Philodemus’ epigram concerns the poet’s infatuation with a dancer who has an Oscan/Latin name, Flora, and who cannot sing the Greek poetry of Sappho, a surely particularly grating feature for a poet who, according to his treatise On Poems, valued poetry where sound was firmly wedded to ideas. But despite this touch of Hellenic condescension, Philodemus’ epigram reveals a poet interacting with the linguistic and cultural diversity of Campanian society in the late Roman Republic. … as Philodemus’ Flora offers an inclusive, generous view of Campanian multiculturalism, so Flora in Ovid’s Fasti offers not a univocal view of Augustan identity and culture but a generous and capacious one, which Martial builds upon in his imperial expansion of epigram.

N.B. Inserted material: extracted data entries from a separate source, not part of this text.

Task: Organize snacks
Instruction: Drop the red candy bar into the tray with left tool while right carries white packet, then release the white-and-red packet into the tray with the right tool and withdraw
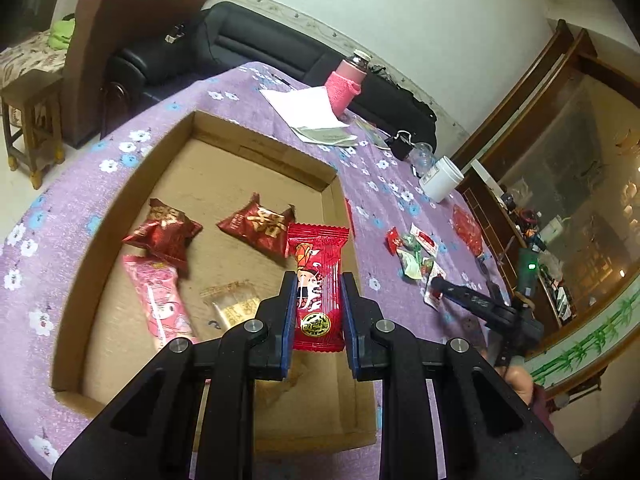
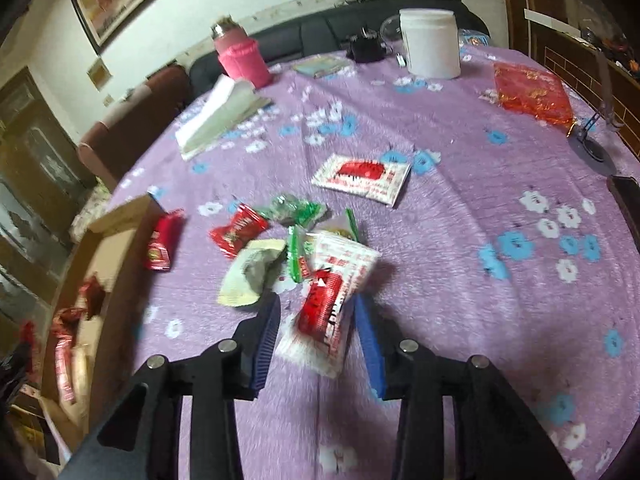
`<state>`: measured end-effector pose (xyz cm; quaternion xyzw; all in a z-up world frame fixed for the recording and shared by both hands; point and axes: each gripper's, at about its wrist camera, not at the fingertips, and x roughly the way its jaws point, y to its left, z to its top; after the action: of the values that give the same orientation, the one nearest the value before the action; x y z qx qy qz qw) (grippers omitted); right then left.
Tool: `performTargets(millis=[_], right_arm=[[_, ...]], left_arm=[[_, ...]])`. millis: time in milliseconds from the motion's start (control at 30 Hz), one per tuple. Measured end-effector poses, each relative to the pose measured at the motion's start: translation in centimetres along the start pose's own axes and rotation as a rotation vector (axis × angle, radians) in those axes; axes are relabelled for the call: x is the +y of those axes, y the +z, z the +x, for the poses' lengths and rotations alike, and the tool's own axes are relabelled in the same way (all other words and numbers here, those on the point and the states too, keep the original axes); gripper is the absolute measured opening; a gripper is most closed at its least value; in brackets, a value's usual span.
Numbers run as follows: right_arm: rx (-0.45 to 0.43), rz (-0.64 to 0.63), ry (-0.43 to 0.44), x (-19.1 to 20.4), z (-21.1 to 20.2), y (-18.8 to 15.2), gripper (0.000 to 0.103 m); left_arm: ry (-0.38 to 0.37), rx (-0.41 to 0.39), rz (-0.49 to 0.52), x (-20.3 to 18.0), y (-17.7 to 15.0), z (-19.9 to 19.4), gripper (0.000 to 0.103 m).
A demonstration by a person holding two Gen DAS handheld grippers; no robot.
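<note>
My left gripper is shut on a red snack bar and holds it above the right side of an open cardboard box. In the box lie two dark red packets, a pink packet and a clear one. My right gripper is open, its jaws on either side of a white-and-red packet lying on the purple cloth. Beyond it lies a loose pile of red, green and cream packets. The right gripper also shows in the left wrist view.
The flowered purple tablecloth also carries a second white-and-red packet, a pink bottle, a white jar, papers, a red bag and a black clip. A sofa and chair stand behind.
</note>
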<state>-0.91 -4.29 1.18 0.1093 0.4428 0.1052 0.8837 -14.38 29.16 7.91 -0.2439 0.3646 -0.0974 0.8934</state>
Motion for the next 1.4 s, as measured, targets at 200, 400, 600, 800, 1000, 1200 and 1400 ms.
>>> performTargets(millis=[200,400,600,800,1000,1200,1400], right_arm=[[-0.019,0.025,0.003,-0.3,0.0,-0.2,0.026],[-0.065,0.067,0.055,-0.8,-2.9,-0.9,0.025],[-0.056,-0.002,0.153,2.8,-4.2,-1.0,0.025],[0.018,-0.121,0.263,9.2,-3.5,-2.2,0.025],[0.065,-0.244,0.337,15.1,-2.8,-3.2,0.025],[0.099,-0.343,0.336,19.3,-1.2,-4.2,0.026],[0.089,-0.393,0.322,21.0,-1.0,-5.0,0.033]], left_arm=[[0.047,-0.023,-0.042,2.1,0.3,-0.9,0.020],[0.091,-0.010,-0.089,4.3,0.5,-0.1,0.020],[0.127,0.020,-0.115,5.4,0.3,0.9,0.020],[0.134,0.052,-0.143,6.2,0.0,1.7,0.020],[0.113,0.057,-0.170,6.8,-0.2,1.6,0.025],[0.087,0.036,-0.183,7.3,-0.1,0.2,0.025],[0.075,0.031,-0.209,8.3,-0.4,-0.7,0.034]])
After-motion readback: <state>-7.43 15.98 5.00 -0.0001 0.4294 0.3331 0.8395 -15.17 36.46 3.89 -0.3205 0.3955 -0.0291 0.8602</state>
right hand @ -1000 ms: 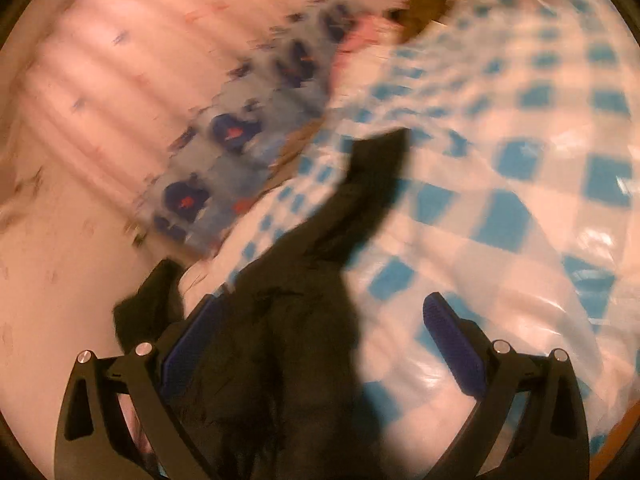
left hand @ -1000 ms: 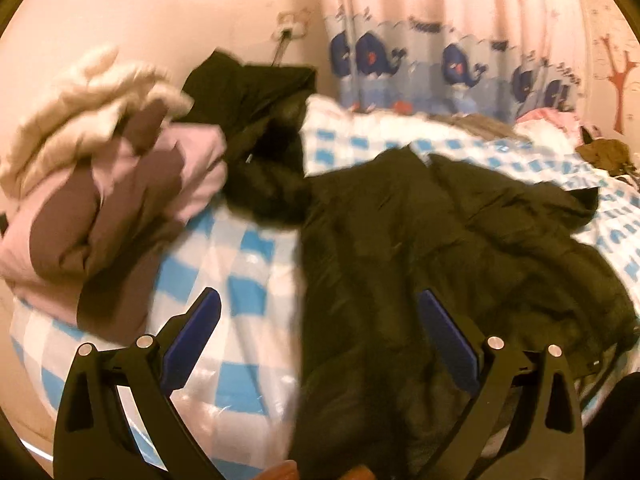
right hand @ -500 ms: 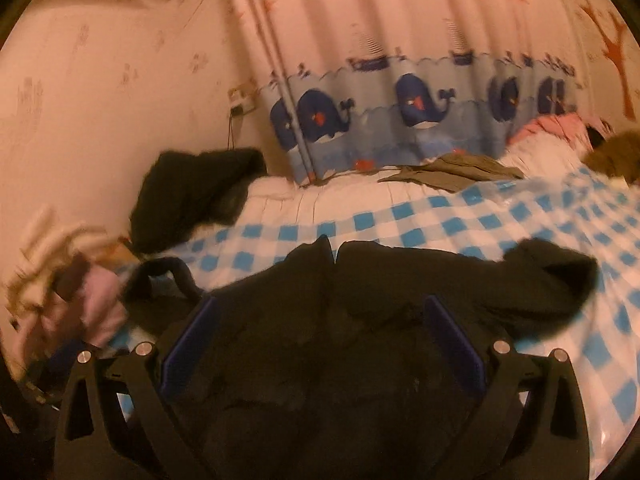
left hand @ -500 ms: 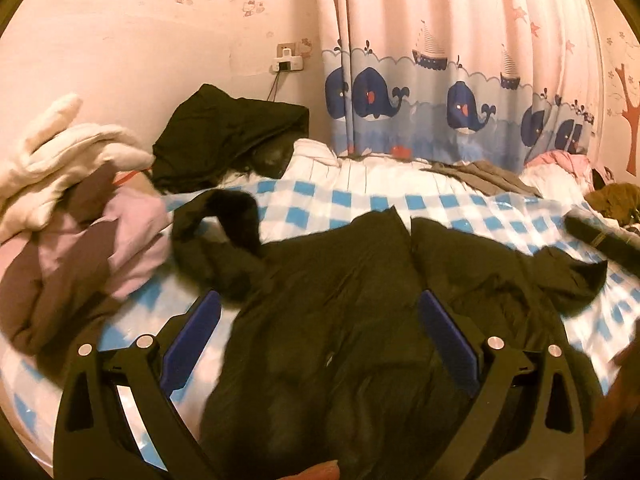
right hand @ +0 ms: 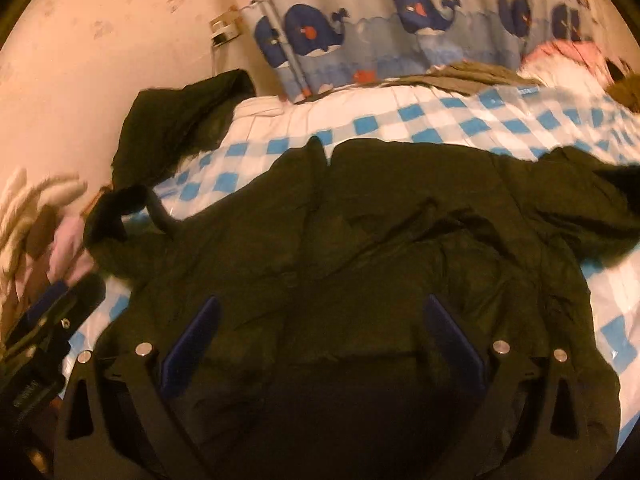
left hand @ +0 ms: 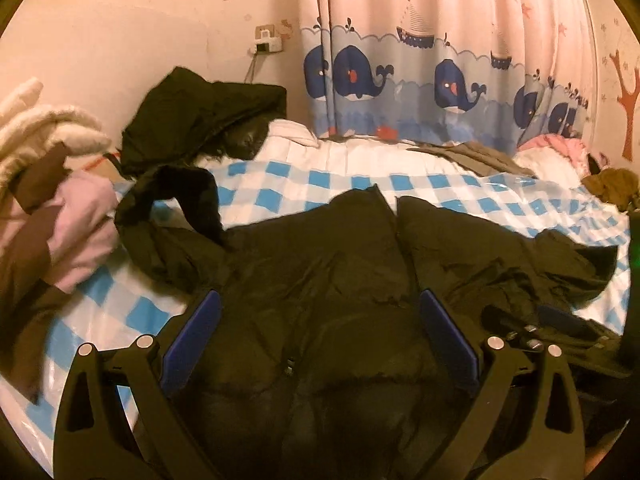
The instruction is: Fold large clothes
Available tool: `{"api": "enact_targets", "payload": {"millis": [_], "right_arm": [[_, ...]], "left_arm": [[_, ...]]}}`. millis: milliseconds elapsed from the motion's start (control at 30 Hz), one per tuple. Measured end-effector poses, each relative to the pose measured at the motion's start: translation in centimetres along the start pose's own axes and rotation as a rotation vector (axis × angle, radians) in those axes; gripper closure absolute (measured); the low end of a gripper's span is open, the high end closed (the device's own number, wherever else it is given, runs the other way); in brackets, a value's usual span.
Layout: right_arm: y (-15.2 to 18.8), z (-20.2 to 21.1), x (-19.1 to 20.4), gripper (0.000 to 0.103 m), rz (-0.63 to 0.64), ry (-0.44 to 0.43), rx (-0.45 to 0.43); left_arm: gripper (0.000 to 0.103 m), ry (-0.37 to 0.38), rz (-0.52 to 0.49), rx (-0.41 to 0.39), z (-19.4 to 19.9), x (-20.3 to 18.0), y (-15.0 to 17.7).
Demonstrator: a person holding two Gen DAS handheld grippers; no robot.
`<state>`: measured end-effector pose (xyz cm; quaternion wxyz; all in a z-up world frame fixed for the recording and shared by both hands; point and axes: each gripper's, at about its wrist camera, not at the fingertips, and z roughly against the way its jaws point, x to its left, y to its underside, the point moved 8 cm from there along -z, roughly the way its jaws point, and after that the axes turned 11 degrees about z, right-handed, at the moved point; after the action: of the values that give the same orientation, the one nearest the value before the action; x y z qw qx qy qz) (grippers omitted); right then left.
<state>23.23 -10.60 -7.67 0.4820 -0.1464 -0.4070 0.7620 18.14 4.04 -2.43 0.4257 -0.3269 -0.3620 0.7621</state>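
A large dark padded jacket [left hand: 344,280] lies spread front-up on the blue-and-white checked bed cover [left hand: 288,178], its zip running down the middle and one sleeve out to each side. My left gripper [left hand: 320,300] hovers open above the jacket's chest, nothing between its blue pads. In the right wrist view the same jacket [right hand: 380,240] fills the middle, and my right gripper [right hand: 320,304] hangs open over its lower body, holding nothing. The right gripper's tip shows at the left wrist view's right edge; the left gripper [right hand: 44,320] appears at the far left of the right wrist view.
A pile of pink, brown and cream clothes [left hand: 44,200] sits at the bed's left end. Another dark garment [left hand: 200,116] is heaped against the wall by a socket. A whale-print curtain [left hand: 440,80] hangs behind the bed; olive and pink clothes [left hand: 560,152] lie at the far right.
Both cameras swung from the bed's sides toward the curtain and now face the jacket head-on. The jacket lies flatter and more spread out than a second ago. Both grippers stayed open.
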Motion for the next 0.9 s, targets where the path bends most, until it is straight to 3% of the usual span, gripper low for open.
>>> {"api": "enact_targets", "payload": {"millis": [133,267,567,667,767,833,900], "right_arm": [[0.5,-1.0,0.1,0.006,0.001,-0.005,0.020],[1.2,-1.6,-0.2,0.006,-0.024,-0.015,0.040],[1.2,-1.6,-0.8,0.006,-0.040,-0.068,0.087],[0.9,3.0,-2.8,0.006,0.016,0.027,0.063],[3.8,9.6,-5.7,0.006,0.039,0.168,0.050],[7.9,13.2,-7.1,0.006,0.098,0.252,0.114],[12.4,15.2,-7.1,0.006,0.232,0.322,0.241]], "left_arm": [[0.008,0.042,0.062,0.039,-0.4,0.6,0.5],[0.008,0.005,0.021,0.018,-0.3,0.6,0.5],[0.008,0.017,0.019,0.032,-0.5,0.4,0.6],[0.008,0.023,0.016,0.068,-1.3,0.6,1.1],[0.008,0.022,0.036,0.108,-1.9,1.2,1.6],[0.008,0.037,0.048,0.121,-2.0,1.1,1.7],[0.008,0.056,0.043,0.133,-1.9,0.7,1.9]]}}
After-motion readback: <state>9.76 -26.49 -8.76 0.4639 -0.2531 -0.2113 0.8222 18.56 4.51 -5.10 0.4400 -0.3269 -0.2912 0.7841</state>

Philodemus’ Oscan Flora thus provided the invitation for later Roman crosscultural and crosslinguistic play in a Rome that, like Republican Campania, was a new melting pot of cross cultural contact and experiment. [9]

Christian scholars working within the relatively broad-minded, tolerant, and intellectually developed medieval European world valued, copied, and circulated Philodemos’s epigrams. Those epigrams are a precious gift to our more narrow-minded, bigoted, and intellectually stunted age. Without appreciating Philodemos’s brilliant understanding of diversity and inclusion in love, advocates of diversity and inclusion would at best lead us to an irrational and hateful future.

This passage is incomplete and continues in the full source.